El rey estaba reunido con los consejeros, pero eso no le importaba a Ana Bolena. Al pasar rozó a los guardias e irrumpió en la sala, arrastrando a Elizabeth de la mano. La dama de Friarsgate recorrió el recinto con la mirada y vio gestos adustos, incluido el del duque de Norfolk.
Sin embargo, el rey sonrió y le tendió los brazos a Ana.
– ¿Qué ocurre, mi amor?
– Pronto será el cumpleaños de Bess Meredith, milord. Quería pedirle permiso para organizar un baile de disfraces.
– Y vaciarle el monedero -escuchó Elizabeth decir a alguien mientras reía por lo bajo.
Ana Bolena soltó la mano de su amiga. También ella había oído el comentario, pero fingió ignorarlo.
– Dado que Bess es una mujer de campo, pensé que lo más apropiado sería organizar una fiesta campestre y que todos nos disfracemos de animales. Habrá baile y un torneo de arquería para hombres y mujeres. ¿Qué te parece, milord? -Ana clavó sus ojos negros en los ojos celestes del rey, y le dedicó su seductora sonrisa felina.
– Es una magnífica idea, querida -dijo Enrique VIII entusiasmado y, volviéndose hacia Elizabeth, agregó-: Si me permites la pregunta, ¿cuántos años cumples, Elizabeth Meredith?

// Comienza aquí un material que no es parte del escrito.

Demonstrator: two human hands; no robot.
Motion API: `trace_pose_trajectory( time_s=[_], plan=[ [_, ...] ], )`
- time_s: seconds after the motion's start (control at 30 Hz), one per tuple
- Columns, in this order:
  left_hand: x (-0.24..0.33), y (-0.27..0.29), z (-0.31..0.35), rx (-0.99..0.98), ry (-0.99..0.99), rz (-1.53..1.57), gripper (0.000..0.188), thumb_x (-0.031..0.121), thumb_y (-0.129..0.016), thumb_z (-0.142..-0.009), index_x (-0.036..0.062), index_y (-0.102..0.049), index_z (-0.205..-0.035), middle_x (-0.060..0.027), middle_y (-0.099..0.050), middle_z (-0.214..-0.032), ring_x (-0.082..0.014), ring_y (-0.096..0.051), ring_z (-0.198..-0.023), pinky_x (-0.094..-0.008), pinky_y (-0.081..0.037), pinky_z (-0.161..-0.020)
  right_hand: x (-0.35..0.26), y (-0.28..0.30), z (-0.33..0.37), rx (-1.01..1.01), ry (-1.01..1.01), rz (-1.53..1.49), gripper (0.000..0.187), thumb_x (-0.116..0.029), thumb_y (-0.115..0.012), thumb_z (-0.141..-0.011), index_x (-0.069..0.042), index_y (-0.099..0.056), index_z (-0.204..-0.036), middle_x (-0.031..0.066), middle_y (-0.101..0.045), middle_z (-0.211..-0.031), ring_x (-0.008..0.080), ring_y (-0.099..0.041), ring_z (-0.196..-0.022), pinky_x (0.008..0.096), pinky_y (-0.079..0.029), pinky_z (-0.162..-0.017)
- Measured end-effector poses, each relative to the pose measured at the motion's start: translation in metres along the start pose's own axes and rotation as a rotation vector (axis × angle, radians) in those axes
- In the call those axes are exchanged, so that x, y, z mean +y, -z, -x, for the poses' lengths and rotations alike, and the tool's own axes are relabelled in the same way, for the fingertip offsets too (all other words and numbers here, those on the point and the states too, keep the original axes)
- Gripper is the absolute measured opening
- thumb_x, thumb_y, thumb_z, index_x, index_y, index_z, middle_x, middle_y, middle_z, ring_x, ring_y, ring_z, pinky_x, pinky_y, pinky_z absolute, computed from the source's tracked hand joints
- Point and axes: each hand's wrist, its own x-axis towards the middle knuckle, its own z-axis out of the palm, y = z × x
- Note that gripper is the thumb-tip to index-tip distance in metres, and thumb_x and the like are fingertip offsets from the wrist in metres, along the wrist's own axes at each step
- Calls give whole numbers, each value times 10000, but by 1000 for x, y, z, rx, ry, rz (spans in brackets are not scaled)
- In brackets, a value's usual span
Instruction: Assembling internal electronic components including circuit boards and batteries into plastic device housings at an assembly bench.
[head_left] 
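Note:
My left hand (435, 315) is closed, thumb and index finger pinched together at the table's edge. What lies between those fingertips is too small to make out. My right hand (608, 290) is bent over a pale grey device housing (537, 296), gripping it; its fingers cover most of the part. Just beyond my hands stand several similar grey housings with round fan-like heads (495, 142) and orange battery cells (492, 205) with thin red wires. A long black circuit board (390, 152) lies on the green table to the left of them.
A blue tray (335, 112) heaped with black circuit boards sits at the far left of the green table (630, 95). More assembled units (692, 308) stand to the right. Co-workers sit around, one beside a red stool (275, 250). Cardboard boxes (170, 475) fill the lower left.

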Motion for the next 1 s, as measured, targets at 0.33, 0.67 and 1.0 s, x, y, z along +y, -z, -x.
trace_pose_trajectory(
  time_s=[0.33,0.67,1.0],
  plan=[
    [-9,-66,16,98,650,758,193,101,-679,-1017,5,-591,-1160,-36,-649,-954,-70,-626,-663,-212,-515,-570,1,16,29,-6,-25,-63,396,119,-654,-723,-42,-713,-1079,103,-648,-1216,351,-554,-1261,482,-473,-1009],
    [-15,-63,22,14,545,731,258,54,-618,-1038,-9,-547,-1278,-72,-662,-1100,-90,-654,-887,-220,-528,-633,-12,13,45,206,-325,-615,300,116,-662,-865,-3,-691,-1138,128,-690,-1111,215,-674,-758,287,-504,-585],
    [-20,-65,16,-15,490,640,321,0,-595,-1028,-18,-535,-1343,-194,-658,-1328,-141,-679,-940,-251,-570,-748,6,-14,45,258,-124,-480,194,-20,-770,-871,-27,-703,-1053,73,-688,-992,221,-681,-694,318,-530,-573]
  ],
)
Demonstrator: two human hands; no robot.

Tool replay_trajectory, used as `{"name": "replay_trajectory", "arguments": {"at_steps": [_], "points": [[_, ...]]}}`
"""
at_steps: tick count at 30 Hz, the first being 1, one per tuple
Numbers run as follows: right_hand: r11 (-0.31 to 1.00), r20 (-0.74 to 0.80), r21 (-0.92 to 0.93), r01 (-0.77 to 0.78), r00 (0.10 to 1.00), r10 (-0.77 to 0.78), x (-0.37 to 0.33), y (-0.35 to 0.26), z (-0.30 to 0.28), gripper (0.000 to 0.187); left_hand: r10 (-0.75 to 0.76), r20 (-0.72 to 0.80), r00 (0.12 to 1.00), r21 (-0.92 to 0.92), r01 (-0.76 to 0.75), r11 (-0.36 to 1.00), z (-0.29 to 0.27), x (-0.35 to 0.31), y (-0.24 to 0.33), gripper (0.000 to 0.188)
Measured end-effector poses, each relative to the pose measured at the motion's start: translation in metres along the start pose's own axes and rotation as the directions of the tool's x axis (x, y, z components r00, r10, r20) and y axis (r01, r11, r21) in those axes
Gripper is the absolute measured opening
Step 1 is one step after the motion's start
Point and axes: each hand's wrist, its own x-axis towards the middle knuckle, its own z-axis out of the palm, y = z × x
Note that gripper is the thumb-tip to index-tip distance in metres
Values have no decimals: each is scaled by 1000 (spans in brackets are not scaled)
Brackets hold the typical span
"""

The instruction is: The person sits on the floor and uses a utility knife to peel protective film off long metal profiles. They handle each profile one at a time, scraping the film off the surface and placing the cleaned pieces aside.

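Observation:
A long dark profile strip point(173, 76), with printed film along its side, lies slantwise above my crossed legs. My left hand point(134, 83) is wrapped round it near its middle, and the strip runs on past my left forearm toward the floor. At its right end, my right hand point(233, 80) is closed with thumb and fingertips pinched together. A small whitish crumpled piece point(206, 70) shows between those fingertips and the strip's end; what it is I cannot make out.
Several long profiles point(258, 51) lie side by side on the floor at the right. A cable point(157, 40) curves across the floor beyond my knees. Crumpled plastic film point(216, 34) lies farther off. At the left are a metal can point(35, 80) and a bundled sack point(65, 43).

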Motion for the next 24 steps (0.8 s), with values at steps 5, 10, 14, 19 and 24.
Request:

– Su Majestad puede preguntar lo que desee -le respondió con una amplia sonrisa e inclinándose en una graciosa reverencia-. Pero tal vez no la responda. Y si me presiona, admitiré que soy tan vieja como mi nariz y mucho más vieja que mis dientes.
Todos estallaron en carcajadas y el rey sonrió complacido.
– No hay duda, eres una auténtica hija de tu madre, muchacha, y debes decírselo. -Se dirigió a Ana Bolena-: Ahora, mi amor, retírate. Si quieres que gocemos de unas merecidas vacaciones y pasemos un verano placentero en Windsor, debes permitirme cumplir con mis obligaciones de soberano.